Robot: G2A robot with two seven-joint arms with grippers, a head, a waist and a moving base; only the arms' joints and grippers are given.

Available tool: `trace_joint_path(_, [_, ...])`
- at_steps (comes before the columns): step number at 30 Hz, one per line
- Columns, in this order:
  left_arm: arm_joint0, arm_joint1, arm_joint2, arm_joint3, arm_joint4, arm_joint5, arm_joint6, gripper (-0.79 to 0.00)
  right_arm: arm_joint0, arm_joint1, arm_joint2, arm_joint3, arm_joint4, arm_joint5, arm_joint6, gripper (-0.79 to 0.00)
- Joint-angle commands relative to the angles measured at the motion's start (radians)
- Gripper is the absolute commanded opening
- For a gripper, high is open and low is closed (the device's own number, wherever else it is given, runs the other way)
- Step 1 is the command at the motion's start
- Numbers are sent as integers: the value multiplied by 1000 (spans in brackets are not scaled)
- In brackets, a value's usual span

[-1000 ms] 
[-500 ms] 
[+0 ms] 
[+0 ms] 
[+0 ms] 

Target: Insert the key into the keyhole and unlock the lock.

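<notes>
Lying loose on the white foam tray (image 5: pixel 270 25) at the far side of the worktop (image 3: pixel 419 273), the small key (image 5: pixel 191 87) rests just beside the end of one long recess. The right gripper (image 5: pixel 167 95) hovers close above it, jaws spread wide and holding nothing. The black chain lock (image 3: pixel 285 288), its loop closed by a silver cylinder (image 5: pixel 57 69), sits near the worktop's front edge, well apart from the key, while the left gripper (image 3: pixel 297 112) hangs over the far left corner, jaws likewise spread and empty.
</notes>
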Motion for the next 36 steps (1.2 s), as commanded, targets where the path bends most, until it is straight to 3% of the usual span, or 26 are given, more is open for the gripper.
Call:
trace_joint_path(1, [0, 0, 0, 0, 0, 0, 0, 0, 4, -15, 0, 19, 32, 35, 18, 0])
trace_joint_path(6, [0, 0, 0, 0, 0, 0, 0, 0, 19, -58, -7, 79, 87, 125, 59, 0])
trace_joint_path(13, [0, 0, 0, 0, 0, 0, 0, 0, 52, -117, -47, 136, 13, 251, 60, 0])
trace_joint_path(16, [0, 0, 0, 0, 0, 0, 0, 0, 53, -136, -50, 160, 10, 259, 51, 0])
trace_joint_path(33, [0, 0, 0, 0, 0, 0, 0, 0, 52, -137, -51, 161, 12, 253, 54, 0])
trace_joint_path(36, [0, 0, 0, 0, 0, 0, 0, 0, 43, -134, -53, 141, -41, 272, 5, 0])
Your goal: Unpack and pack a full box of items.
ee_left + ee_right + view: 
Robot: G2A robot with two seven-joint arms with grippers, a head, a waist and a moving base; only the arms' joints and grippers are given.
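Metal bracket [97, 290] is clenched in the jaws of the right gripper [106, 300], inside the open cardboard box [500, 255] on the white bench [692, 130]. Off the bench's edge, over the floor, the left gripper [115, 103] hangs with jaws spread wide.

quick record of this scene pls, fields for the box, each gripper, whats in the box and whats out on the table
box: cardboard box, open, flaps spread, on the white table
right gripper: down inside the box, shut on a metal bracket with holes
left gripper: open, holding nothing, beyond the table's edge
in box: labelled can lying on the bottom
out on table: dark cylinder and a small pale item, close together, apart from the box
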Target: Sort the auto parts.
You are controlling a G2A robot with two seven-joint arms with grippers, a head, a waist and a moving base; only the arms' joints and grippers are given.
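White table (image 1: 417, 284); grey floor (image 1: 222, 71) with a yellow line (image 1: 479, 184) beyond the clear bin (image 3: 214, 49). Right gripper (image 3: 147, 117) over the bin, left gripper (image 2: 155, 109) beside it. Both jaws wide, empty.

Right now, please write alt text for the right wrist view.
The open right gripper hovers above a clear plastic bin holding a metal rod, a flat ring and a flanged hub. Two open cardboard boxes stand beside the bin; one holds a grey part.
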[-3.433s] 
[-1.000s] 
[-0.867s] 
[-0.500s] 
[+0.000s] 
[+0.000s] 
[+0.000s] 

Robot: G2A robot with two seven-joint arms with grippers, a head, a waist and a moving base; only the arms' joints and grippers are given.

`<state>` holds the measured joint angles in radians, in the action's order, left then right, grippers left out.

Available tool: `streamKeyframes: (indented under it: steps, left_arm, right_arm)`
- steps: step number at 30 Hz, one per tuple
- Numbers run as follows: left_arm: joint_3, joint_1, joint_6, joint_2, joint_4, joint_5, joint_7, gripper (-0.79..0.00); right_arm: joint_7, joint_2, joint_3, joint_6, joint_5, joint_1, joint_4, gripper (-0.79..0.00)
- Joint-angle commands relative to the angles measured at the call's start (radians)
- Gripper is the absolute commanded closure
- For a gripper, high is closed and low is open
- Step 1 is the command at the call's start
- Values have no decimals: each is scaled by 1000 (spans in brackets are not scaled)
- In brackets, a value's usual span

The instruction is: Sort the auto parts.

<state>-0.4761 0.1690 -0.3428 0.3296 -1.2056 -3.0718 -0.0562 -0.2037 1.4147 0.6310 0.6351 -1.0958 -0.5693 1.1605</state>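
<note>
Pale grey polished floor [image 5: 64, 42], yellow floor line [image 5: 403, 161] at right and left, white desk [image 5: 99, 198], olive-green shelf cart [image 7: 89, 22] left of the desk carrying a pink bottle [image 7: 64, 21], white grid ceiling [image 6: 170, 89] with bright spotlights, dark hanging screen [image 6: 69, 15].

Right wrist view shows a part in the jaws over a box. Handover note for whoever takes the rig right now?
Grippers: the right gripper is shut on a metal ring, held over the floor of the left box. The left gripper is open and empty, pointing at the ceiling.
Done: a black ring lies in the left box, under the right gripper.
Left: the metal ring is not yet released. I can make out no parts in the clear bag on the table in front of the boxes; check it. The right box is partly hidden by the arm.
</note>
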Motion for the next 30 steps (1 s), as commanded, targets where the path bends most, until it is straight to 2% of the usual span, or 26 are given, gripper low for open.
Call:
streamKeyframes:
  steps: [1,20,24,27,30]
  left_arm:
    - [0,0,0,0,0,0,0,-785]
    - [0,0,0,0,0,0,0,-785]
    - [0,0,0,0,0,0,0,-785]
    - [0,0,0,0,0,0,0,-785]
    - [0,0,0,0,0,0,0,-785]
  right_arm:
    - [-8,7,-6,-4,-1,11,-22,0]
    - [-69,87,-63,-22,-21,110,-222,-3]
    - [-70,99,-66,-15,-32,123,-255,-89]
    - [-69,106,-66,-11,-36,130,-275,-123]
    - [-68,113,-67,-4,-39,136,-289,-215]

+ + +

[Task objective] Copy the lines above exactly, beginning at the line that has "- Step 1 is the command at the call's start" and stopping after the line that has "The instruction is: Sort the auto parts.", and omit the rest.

[Output for this task]
- Step 1 is the command at the call's start
- Values have no decimals: each is scaled by 1000 (spans in brackets are not scaled)
- In brackets, a value's usual span

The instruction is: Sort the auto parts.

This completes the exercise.